What the task requires:
Your task is to copy the stretch of lines in the records below that begins with the line containing "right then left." and ends with the line containing "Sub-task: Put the", exactly as written, with nothing added.

Collected data
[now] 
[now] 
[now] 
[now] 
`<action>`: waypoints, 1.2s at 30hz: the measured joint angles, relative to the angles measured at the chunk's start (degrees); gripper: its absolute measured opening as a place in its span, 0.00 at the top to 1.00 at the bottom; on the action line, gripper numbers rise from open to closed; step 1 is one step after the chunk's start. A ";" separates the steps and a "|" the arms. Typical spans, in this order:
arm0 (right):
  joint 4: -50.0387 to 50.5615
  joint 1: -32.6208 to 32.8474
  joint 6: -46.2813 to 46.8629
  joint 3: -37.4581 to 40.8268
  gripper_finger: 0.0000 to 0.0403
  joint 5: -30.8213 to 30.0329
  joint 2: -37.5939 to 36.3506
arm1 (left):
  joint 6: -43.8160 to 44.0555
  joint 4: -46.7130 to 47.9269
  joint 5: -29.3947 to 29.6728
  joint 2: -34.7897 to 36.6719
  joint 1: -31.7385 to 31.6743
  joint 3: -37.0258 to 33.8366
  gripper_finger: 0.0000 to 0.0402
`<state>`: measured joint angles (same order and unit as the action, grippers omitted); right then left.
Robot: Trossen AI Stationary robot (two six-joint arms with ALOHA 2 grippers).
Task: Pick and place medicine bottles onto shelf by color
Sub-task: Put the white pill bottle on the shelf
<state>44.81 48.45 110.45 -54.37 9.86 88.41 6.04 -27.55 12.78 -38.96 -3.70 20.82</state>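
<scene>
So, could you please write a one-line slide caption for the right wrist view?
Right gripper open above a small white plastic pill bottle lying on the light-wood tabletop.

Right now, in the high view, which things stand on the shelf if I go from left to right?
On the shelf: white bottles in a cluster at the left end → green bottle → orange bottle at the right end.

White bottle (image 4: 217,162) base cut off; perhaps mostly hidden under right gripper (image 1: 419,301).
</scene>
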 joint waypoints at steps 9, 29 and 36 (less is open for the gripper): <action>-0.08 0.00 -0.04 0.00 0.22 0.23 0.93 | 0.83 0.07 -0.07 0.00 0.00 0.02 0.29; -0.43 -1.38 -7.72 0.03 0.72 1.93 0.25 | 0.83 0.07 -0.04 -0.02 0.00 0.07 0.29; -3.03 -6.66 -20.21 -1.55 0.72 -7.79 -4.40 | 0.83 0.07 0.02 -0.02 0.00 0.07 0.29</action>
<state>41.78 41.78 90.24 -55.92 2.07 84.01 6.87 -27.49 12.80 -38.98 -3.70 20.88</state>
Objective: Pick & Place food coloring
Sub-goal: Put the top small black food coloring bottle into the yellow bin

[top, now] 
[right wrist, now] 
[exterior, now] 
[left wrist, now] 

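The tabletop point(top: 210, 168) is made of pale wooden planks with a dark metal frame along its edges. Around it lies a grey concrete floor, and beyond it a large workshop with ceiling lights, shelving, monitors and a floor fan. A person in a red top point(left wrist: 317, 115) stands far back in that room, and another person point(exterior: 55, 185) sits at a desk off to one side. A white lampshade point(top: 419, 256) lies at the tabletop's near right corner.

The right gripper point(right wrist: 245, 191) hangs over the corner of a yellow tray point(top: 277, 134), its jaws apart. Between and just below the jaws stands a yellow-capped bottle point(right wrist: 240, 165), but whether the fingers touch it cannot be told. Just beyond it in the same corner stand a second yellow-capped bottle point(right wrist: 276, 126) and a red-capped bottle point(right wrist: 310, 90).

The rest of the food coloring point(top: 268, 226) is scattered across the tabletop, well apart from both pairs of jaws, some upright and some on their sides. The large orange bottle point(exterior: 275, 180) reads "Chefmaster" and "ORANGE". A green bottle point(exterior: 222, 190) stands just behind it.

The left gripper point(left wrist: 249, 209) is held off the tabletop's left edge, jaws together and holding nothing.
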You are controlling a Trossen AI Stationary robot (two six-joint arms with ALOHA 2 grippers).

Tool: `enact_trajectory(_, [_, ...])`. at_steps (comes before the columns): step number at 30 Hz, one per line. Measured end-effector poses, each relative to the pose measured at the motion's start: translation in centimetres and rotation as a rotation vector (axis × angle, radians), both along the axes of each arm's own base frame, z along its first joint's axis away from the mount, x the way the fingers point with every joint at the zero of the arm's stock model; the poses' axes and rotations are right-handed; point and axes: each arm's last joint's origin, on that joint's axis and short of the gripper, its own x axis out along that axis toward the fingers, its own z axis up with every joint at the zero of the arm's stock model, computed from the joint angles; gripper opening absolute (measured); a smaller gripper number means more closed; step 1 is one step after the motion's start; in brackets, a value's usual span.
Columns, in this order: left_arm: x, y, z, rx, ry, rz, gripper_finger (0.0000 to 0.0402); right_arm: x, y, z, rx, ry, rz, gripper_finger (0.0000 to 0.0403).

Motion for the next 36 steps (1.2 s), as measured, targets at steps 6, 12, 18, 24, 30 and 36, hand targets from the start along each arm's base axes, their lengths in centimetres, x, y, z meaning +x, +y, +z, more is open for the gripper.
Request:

Task response:
`<state>`: measured joint angles (same order and unit as the action, grippers omitted); right then left.
Robot: Trossen AI Stationary robot (two six-joint arms with ALOHA 2 grippers).
Task: Pick and place medicine bottles onto shelf by color
Sub-task: Put the white pill bottle on the shelf

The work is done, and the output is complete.